It's hard to imagine anyone saying such a thing this week, but Nike has successfully tuned out President Donald J. Trump. Shocking, I know.
Nike ($NKE) shares recently hit all-time highs after its last earnings report - and it looks like the sneaker and fashion king's ability to ignore policy bluster and stick to its knitting in China has helped the stock, as well.
Right now, along with its all-time highs for shares, China-based job postings are around recent highs. In 2019, Nike's job postings in China rose more than 35% - with significant gains coming in the quarter that just concluded. Nike's blast-off for China job postings coincides with a growth in business there.
Brian Sozzi at Yahoo Finance noted Monday September 30 in his Nike report that the fashion brand has increased China sales 27% year-over-year, at a time when Chinese consumers are veering away from other American products, like Apple phones, in favor fo Huawei products.

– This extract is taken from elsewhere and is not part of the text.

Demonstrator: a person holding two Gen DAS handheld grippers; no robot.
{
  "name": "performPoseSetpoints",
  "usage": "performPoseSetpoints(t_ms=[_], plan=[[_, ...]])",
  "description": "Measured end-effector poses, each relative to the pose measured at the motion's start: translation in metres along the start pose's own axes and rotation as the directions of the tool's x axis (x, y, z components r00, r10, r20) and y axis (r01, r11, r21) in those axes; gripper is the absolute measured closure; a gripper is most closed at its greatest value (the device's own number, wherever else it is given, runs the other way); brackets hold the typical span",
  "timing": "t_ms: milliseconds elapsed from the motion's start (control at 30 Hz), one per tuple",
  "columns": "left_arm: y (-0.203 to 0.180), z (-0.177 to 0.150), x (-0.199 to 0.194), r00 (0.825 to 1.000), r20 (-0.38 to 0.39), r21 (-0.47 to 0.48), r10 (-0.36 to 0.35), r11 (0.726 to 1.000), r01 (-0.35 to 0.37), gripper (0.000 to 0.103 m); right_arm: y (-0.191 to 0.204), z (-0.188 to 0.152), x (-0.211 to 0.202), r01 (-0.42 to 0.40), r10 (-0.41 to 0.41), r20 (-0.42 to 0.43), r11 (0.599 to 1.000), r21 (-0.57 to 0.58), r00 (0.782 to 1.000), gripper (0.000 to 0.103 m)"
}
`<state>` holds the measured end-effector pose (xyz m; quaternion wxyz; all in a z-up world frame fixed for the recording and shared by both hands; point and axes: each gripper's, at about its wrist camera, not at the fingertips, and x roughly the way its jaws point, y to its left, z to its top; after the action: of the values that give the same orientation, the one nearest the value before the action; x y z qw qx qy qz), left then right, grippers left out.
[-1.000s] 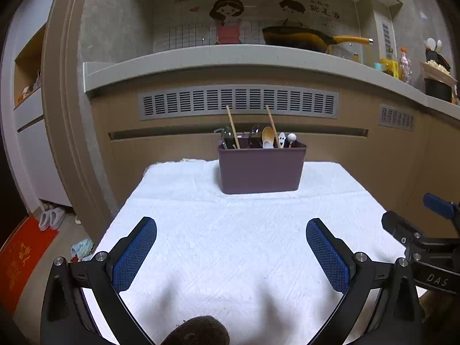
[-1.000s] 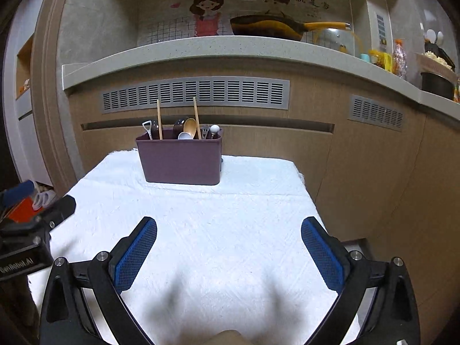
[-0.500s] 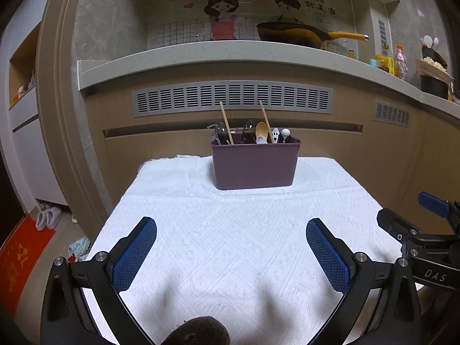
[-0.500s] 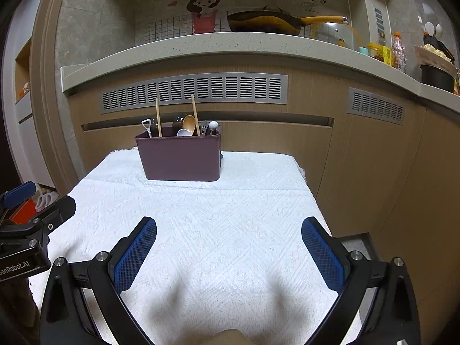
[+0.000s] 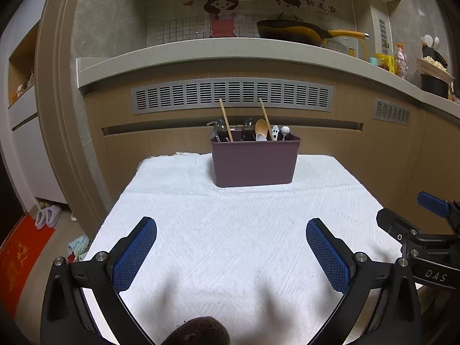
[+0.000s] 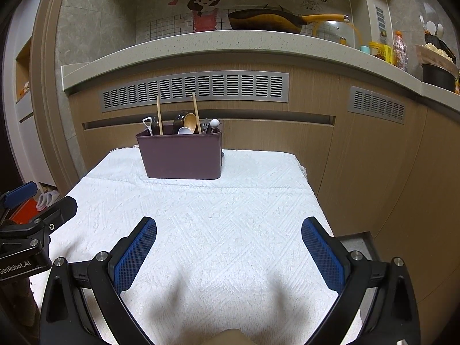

It may have something to do with the fact that Nike is boosting hiring in China, judging by its job postings - while Apple certainly is not. However, increasingly, companies that once shied away from doing more hiring in China appear to be bucking the one-time trend, and are moving more production and operations back, after either a reduction or a pause.
About the Data:
Thinknum tracks companies using information they post online - jobs, social and web traffic, product sales and app ratings - and creates data sets that measure factors like hiring, revenue and foot traffic. Data sets may not be fully comprehensive (they only account for what is available on the web), but they can be used to gauge performance factors like staffing and sales.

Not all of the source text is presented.